Case Name: Svetlana KISIYAN, Petitioner, v. Alberto R. GONZALES, Attorney General, Respondent
Court: United States Court of Appeals for the Ninth Circuit
Jurisdiction: United States
Decision Date: 2007-06-05
Citations: 236 F. App'x 292
Docket Number: No. 04-71555
Parties: Svetlana KISIYAN, Petitioner, v. Alberto R. GONZALES, Attorney General, Respondent.
Judges: Before: REINHARDT, FISHER and CLIFTON, Circuit Judges.
Reporter: West's Federal Appendix
Volume: 236
Pages: 292–294

Head Matter:
Svetlana KISIYAN, Petitioner, v. Alberto R. GONZALES, Attorney General, Respondent.
No. 04-71555.
United States Court of Appeals, Ninth Circuit.
Argued and Submitted May 14, 2007.
Filed June 5, 2007.
Inna Lipkin, Esq., Law Offices of Inna Lipkin, Redwood City, CA, for Petitioner.
Regional Counsel, Western Region Immigration & Naturalization Service, Laguna Niguel, CA, Ronald E. LeFevre, Chief Legal Officer, Office of the District Counsel, Department of Homeland Security, San Francisco, CA, DOJ — U.S. Department of Justice, Civil Div./Office of Immigration Lit., Washington, DC, for Respondent.
Before: REINHARDT, FISHER and CLIFTON, Circuit Judges.

Opinion:
MEMORANDUM
We reverse the denial of asylum, withholding of removal and protection under the Convention Against Torture (CAT) to Svetlana Kisiyan. Both grounds the immigration judge (IJ) articulated to support her adverse credibility determination were based on speculation and conjecture. See Jibril v. Gonzales, 423 F.3d 1129, 1135 (9th Cir.2005); Lopez-Umanzor v. Gonzales, 405 F.3d 1049, 1054 n. 4 (9th Cir.2005). We therefore reverse the IJ's adverse credibility determination.
The IJ and BIA both erroneously stated that there was no evidence connecting the sexual assaults on Kisiyan by a captain in Armenia's National Security Service with Kisiyan's husband's ethnicity or religion. Kisiyan's testimony supports the conclusion that she was sexually assaulted both because her attacker "thought she was attractive" and because of her husband's religion and ethnicity, which suffices as "evidence from which it is reasonable to believe that the harm was motivated, at least in part, by an actual or implied protected ground." Shoafera v. INS, 228 F.3d 1070, 1074-75 (9th Cir.2000) (quoting Borja v. INS, 175 F.3d 732, 736 (9th Cir. 1999) (en banc)) (emphasis in original). Because the IJ's incorrect characterization of the evidence precluded consideration of Kisiyan's asylum and withholding of removal claims under a mixed motive analysis in the first instance, we remand for further proceedings. See Azanor v. Ashcroft, 364 F.3d 1013, 1021 (9th Cir.2004) ("[W]e must decide whether to grant or deny the petition for review based on the Board's reasoning rather than our independent analysis of the record.").
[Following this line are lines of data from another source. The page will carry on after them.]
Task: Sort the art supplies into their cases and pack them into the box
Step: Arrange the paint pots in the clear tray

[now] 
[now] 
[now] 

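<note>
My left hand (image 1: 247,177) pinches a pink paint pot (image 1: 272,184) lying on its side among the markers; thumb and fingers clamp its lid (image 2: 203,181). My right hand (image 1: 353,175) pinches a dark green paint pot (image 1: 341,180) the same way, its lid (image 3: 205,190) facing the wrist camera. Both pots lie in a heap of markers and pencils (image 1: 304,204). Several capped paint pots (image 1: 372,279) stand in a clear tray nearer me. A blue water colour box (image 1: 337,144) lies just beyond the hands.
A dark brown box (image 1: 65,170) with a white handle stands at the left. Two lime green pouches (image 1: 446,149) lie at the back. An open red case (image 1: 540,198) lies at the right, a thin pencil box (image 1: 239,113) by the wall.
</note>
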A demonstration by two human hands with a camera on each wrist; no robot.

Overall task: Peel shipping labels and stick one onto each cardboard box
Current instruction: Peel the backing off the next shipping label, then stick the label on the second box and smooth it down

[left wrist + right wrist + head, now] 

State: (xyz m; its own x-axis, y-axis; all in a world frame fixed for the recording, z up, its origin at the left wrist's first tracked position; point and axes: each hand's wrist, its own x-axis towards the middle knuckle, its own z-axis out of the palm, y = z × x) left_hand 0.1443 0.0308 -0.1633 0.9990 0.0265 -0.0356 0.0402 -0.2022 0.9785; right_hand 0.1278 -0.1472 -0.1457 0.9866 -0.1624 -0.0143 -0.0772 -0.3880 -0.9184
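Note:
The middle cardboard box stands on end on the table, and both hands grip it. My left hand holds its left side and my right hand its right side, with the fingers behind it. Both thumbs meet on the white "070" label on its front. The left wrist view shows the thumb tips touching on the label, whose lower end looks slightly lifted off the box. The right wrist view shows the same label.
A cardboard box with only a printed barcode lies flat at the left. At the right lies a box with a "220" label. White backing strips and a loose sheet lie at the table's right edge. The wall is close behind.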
Finally, the IJ's decision leaves it unclear whether she would have denied Kisiyan's CAT claim even if she had found Kisiyan credible and whether she improperly required Kisiyan to show persecution on a protected ground in the CAT context. See Kamalthas v. INS, 251 F.3d 1279, 1282-83 (9th Cir.2001); Farah v. Ashcroft, 348 F.3d 1153, 1156-57 (9th Cir.2003). We therefore also remand for further consideration of Kisiyan's CAT claims.
REVERSED and REMANDED.
This disposition is not appropriate for publication and is not precedent except as provided by 9th Cir. R. 36-3.